Ein gepflegter Griff in dein Inneres ist es, was dir in der Krise bleibt, in Zeiten des Aufruhrs. Und dann nimm mit aller Kraft dein Herz in die Hand und drück zu, press jeden Gedanken, den du hast, von innen gegen den Brustkorb. Und wenn du dir den Ellbogen selbst in den Magen rammst, sich die Luftröhre zusammenzieht und du beim nächsten klammen Atemzug Blut zwischen den Zähnen hast, sei behutsam mit der Übelkeit. Sie ist alles, was du hast in diesen Zeiten des Mangels, in denen sich alle die Klamotten vom Leib reißen, nach Luft schnappen und sich wundern, wenn sie am Morgen immer noch alleine sind. Du kannst dir doch selbst so einfach ins Handgelenk beißen, deine Kraft aus all den Jahren ohne einen Spiegel an einem Knochen abzählen und deine Haut ist dein Gesicht. Dein ausgefahrenes Knie hast du selbst in der Hand, wenn es aufschlägt, sei dann vorsichtig. So schnell kommt jemand und führt für dich den Schlag aus, es geht so schnell, dass du nicht damit rechnest. Nicht rechnen kannst.

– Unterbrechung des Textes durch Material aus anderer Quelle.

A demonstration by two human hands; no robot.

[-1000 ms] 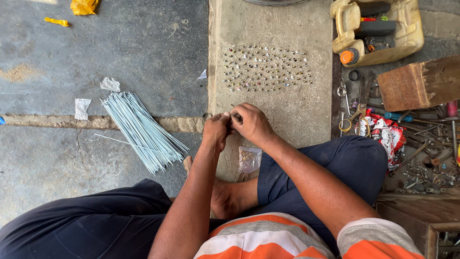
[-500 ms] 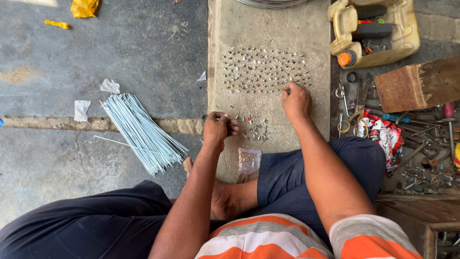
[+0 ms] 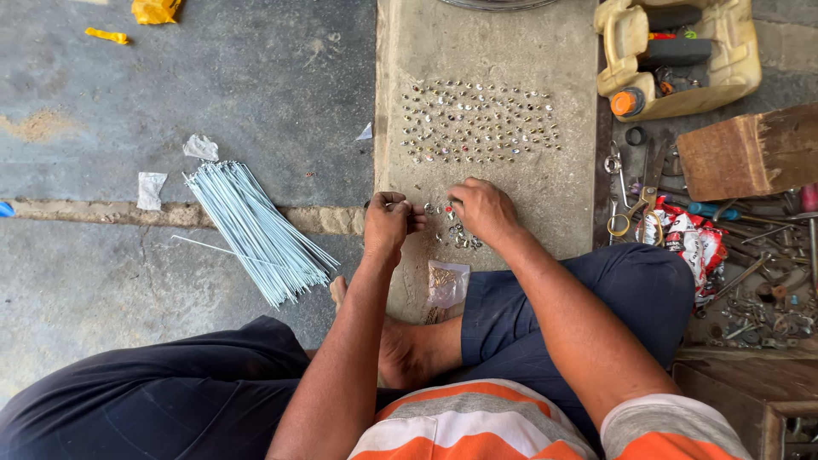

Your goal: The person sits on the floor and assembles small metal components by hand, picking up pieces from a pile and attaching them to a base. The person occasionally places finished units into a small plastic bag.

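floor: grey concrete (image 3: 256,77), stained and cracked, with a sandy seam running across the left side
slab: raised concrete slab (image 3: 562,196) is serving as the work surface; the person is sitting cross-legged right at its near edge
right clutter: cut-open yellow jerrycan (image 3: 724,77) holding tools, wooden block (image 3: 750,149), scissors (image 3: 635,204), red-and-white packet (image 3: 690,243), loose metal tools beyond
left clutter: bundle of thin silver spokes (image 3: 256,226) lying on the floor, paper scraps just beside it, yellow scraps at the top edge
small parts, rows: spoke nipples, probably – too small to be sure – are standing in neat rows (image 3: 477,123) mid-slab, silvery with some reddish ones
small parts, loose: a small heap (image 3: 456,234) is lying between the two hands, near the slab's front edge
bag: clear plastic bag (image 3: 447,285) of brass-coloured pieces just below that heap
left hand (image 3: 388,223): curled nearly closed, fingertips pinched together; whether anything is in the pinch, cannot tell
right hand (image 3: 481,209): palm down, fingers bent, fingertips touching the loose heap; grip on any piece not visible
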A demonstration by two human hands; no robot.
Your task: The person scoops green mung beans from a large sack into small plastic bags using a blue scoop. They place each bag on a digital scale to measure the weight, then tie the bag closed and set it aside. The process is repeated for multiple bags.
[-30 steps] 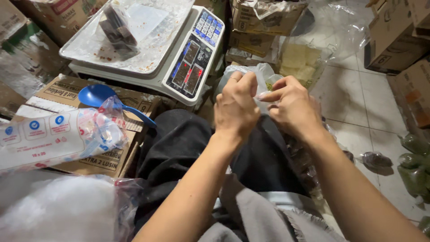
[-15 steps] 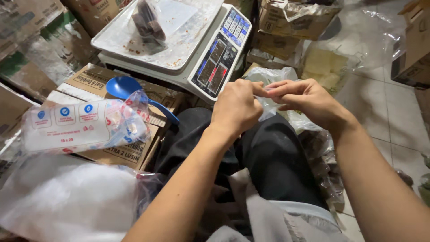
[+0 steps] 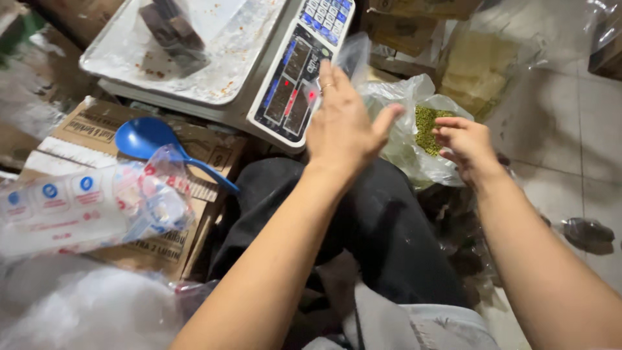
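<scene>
My left hand [image 3: 343, 123] is raised in front of the scale's keypad and display [image 3: 291, 91], its fingers pinching a small clear plastic bag [image 3: 354, 57] that sticks up above them. To its right, my right hand [image 3: 468, 146] hovers with loosely curled fingers and nothing in them, at the rim of a large open clear bag [image 3: 402, 146] that holds small green grains [image 3: 426, 126]. Both forearms reach out over my dark-trousered lap.
A digital scale's metal tray [image 3: 214, 65] carries a dark lump in plastic [image 3: 172, 29]. A blue plastic scoop [image 3: 146, 137] lies on a cardboard box [image 3: 91, 126], beside a wrapped sleeve of sealed cups [image 3: 78, 207]. A bag of yellowish goods [image 3: 479, 65] stands behind, tiled floor [image 3: 570, 136] to the right.
My hands, held together at a small bag, have come apart. The left has risen toward the scale with the small bag; the right has moved to the open bag of green grains.
</scene>
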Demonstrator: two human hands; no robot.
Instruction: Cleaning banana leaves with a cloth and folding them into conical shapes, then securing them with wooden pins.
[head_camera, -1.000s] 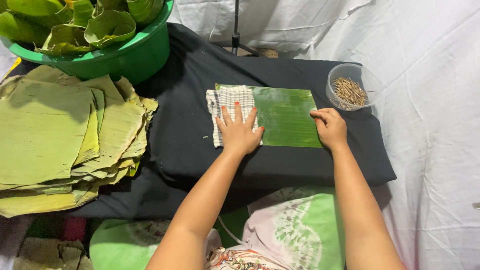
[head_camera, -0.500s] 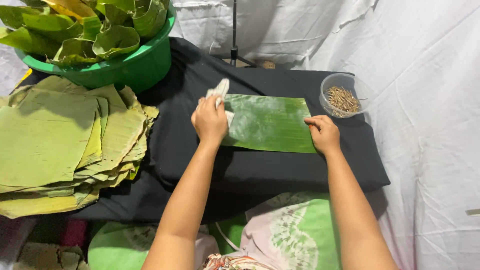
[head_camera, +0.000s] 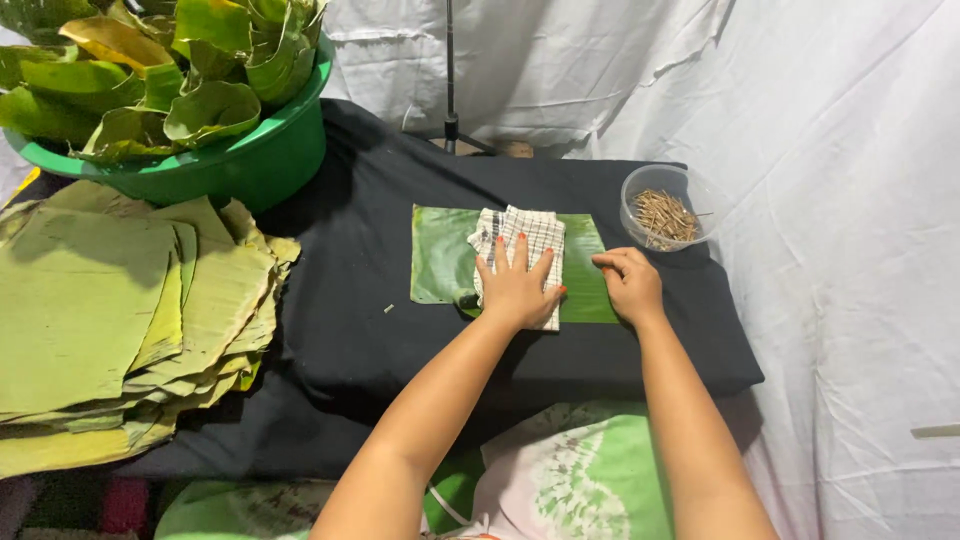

Du wirst dir dann wünschen, du wärst schneller gewesen und du hättest wenigstens diesen einen Bluterguss dir selbst zu verdanken.

Kommentare
in welcher Weise erlebst du persönlich die Krise?…also bitteschön.
@Korbinian: Was ist denn DIE KRISE? Bitteschön?
ist der text von dir? grandios!
@ich: Ja, ist er. (Dankeschön.)
(Wieso sollte der Text nicht von mir sein? Ist doch mein Weblog. Und Fremdinhalte mache ich kenntlich. Sollte jeder machen.)